Егоркин разъезд | страница 45



— Помогайте. Самая наилучшая игрушка та, которую смастерите вы сами.

Кое-когда Егорке с Гришкой надоедало помогать, и они просили:

— Хватит ее делать, ведь она уже готова.

Антон Кондратьевич вертел перед глазами ребят изделие:

— А здесь? А тут? А вот тут?

— Это мы потом доделаем.

— Нет уж, не привыкайте «потомкать». Дело — птица: выпустил из рук — оно и улетело. Заканчивайте.

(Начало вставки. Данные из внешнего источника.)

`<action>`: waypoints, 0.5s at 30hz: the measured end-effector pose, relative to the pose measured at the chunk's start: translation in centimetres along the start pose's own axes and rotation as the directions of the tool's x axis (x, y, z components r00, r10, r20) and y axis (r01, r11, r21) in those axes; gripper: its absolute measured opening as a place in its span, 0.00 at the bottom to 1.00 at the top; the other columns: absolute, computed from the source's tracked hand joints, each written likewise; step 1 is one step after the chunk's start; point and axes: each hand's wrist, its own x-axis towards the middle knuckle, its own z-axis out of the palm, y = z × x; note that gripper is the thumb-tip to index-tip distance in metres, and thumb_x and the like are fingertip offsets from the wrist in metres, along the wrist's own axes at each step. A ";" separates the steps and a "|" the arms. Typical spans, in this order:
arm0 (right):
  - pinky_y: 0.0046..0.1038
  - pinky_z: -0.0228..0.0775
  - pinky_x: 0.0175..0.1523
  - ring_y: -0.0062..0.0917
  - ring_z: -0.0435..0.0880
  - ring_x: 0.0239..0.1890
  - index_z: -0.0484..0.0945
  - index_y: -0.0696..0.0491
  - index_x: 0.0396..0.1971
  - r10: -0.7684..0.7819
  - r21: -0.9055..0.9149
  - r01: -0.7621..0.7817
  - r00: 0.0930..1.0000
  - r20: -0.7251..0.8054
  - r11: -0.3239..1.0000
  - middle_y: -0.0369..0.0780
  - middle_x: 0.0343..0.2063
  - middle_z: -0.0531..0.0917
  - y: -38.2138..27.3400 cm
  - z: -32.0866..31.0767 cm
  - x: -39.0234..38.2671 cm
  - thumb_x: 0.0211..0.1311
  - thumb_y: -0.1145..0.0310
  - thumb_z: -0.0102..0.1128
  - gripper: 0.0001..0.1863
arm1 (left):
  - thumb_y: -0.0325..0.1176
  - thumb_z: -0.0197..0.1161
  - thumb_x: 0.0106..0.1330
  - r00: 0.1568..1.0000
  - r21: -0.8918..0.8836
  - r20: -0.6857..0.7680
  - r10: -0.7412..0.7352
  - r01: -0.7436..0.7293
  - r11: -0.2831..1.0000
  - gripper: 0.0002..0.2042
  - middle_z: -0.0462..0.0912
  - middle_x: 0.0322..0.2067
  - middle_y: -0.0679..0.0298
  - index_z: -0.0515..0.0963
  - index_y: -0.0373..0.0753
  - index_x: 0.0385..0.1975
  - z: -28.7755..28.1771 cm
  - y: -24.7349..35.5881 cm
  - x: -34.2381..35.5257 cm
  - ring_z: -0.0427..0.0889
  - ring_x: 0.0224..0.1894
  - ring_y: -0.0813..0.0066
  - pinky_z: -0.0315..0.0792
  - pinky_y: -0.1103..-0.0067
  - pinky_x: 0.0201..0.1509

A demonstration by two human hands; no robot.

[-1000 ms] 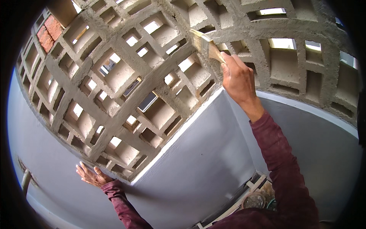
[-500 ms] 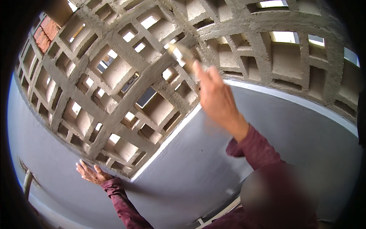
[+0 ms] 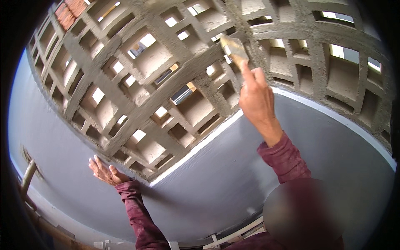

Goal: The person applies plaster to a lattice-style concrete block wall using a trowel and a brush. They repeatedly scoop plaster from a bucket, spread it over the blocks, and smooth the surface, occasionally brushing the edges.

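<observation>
My right hand (image 3: 258, 98) is raised in front of the lattice wall, closed round a putty knife (image 3: 234, 48) with a flared, pale, stained blade. The index finger stretches along the tool toward its blade. That blade points up and left, over the lattice close to the inner corner; whether it touches the concrete I cannot tell. My left hand (image 3: 107, 171) rests with fingers apart on the smooth grey wall (image 3: 208, 162), just beside the lower corner of the lattice. It holds nothing.
Rough concrete lattice (image 3: 141, 104) with rectangular openings spans two wall faces. A white ledge strip (image 3: 333, 116) edges its bottom. Red bricks (image 3: 68, 14) show at upper left. A wooden pole (image 3: 28, 177) stands at far left, and a pale rail (image 3: 241, 233) runs below.
The whole view has shifted, so the lattice sits farther right and higher. My right hand and the putty knife, blurred before, now show more sharply. My left hand stays on the wall.
</observation>
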 end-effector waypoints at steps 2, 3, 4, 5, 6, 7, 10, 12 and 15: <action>0.35 0.75 0.28 0.38 0.80 0.25 0.66 0.61 0.58 -0.025 0.017 0.025 1.000 0.017 1.000 0.45 0.34 0.71 -2.7 2.1 -1.5 0.53 0.81 0.49 0.28 | 0.68 0.31 0.64 1.000 -0.036 0.019 -0.020 0.021 0.999 0.39 0.56 0.68 0.58 0.63 0.44 0.65 -0.1 0.8 0.4 0.47 0.72 0.59 0.30 0.54 0.71; 0.35 0.75 0.28 0.37 0.80 0.24 0.66 0.62 0.58 -0.080 0.060 0.075 0.993 0.082 0.995 0.46 0.34 0.71 -5.2 2.7 -3.2 0.52 0.81 0.49 0.28 | 0.69 0.31 0.64 0.999 -0.048 0.029 -0.037 0.039 0.998 0.40 0.56 0.68 0.58 0.63 0.44 0.65 -0.3 0.8 0.3 0.47 0.72 0.59 0.30 0.54 0.71; 0.34 0.75 0.28 0.36 0.80 0.23 0.67 0.62 0.57 -0.138 0.099 0.125 0.981 0.138 0.987 0.46 0.34 0.70 -7.7 3.0 -5.0 0.51 0.81 0.50 0.28 | 0.69 0.31 0.64 0.998 -0.068 0.033 -0.055 0.057 0.996 0.40 0.56 0.68 0.58 0.63 0.45 0.65 -0.3 1.0 0.2 0.47 0.72 0.58 0.30 0.53 0.71; 0.34 0.75 0.28 0.36 0.80 0.23 0.67 0.62 0.58 -0.171 0.192 0.131 0.962 0.212 0.973 0.46 0.34 0.70 -9.8 2.4 -6.4 0.51 0.80 0.50 0.28 | 0.70 0.28 0.64 0.998 -0.065 0.030 -0.056 0.058 0.996 0.40 0.57 0.68 0.58 0.64 0.46 0.65 -0.6 0.8 0.3 0.47 0.72 0.57 0.29 0.52 0.71; 0.34 0.76 0.28 0.36 0.80 0.23 0.67 0.61 0.58 -0.208 0.280 0.127 0.936 0.284 0.952 0.45 0.34 0.71 -11.7 1.7 -7.3 0.51 0.80 0.50 0.29 | 0.70 0.27 0.64 0.999 -0.064 0.037 -0.040 0.042 0.997 0.40 0.57 0.68 0.58 0.65 0.46 0.64 -0.9 0.3 0.2 0.47 0.72 0.57 0.29 0.52 0.71; 0.34 0.75 0.28 0.36 0.79 0.23 0.67 0.60 0.58 -0.195 0.283 0.120 0.948 0.252 0.951 0.45 0.34 0.71 -12.5 0.9 -7.3 0.52 0.80 0.50 0.29 | 0.70 0.27 0.64 0.999 -0.073 0.035 -0.028 0.031 0.997 0.40 0.57 0.68 0.58 0.65 0.46 0.64 -0.9 0.1 0.2 0.47 0.72 0.57 0.29 0.52 0.71; 0.35 0.73 0.26 0.37 0.79 0.22 0.67 0.59 0.58 -0.117 0.221 0.078 0.979 0.166 0.972 0.44 0.34 0.71 -12.3 -0.1 -7.7 0.54 0.80 0.50 0.27 | 0.70 0.24 0.64 0.998 -0.061 0.055 -0.039 0.042 0.997 0.40 0.58 0.67 0.58 0.66 0.47 0.63 -2.0 0.1 0.0 0.48 0.72 0.56 0.29 0.52 0.71; 0.35 0.71 0.24 0.37 0.78 0.22 0.66 0.58 0.58 -0.024 -0.010 0.025 0.998 0.063 1.000 0.44 0.35 0.72 -10.9 0.6 -5.1 0.59 0.78 0.48 0.24 | 0.70 0.23 0.64 0.996 -0.099 0.055 -0.075 0.080 0.992 0.40 0.59 0.67 0.58 0.67 0.47 0.63 -1.9 0.1 -0.3 0.48 0.72 0.55 0.29 0.51 0.70; 0.35 0.73 0.25 0.40 0.78 0.23 0.64 0.63 0.57 -0.024 -0.193 0.035 0.998 0.061 0.981 0.47 0.34 0.70 -11.8 2.4 -4.0 0.57 0.77 0.49 0.25 | 0.68 0.22 0.65 0.996 -0.180 -0.012 -0.087 0.083 0.980 0.40 0.59 0.67 0.57 0.66 0.46 0.63 -1.2 0.6 0.2 0.48 0.72 0.55 0.29 0.52 0.71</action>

Антон Кондратьевич не мог сидеть сложа руки. Придя с работы и поужинав, он выискивал какое-нибудь дело: починял одежду, обувь, выстрагивал черенки для инструмента.

Но самым любимым его занятием было топить печки. И это было как нельзя кстати, потому что Антон Кондратьевич умел не только хорошо поддерживать огонь в печках, но и мог, как, пожалуй, никто другой, отстаивать их от постоянных посягательств дорожного мастера.

Заглянув как-то вечером в барак и увидев с порога, что стенки железных печек раскалились докрасна, Самота выскочил на середину и закричал:

— Дьяволы! Чего же это вы делаете, а?

— Что такое, Степан Степанович? — спросил испуганно Антон Кондратьевич и, тоже выйдя на середину, стал шарить глазами по сторонам.

— Сюда гляди, сюда! — тыкал пальцем в сторону печек Самота.

— Гляжу, Степан Степанович.

— Красные?

— Ага. Это я их так распалил.

— Так ты что же делаешь, вражья твоя душа? — Самота в упор уставился на Антона Кондратьевича. — Ведь барак-то сгорит?

Антон Кондратьевич виновато потупился и молчал.

— Но чем только думает твоя дурная башка, а? — кипятился Самота.

— Думаю, что когда-нибудь барак обязательно должен сгореть. Как спичка вспыхнет, потому что уж больно потолок сухой.

— Видали его, субчика, — взревел Самота. — Так ведь с бараком сгорите и вы?

— Нет, мы не сгорим, мы выпрыгнем: которые в двери, а которые в окна.

— А потом куда пойдете?

— К мастеру, то есть к вам, Степан Степанович.

— А где я вас размещу, где?

— Это уж дело ваше.

— А я вас так размещу, что не возрадуетесь, — пригрозил Самота, — всех, окромя тебя, выгоню к чертовой матери с транспорта. Вот как я размещу вас.

— А меня?

— А тебя — в острог, за уничтожение казенного имущества. Понял?

— Как не понять.

— А раз понял, то действуй. Чтобы сегодня же печек в бараке не было. Вот прогорят дрова и выбрасывай.

— Это я мигом, Степан Степанович. Как только прогорят, так я сразу же их на мороз. А только потом как будем жить, ведь померзнем все, как мухи?

— По закону и по тхническим (так выговаривал Самота слово «техническим») расчетам у вас должна стоять одна русская печь. Она и стоит. А эти окаянные железяки — вон туда! — Самота взмахнул рукой в сторону окон и направился к порогу.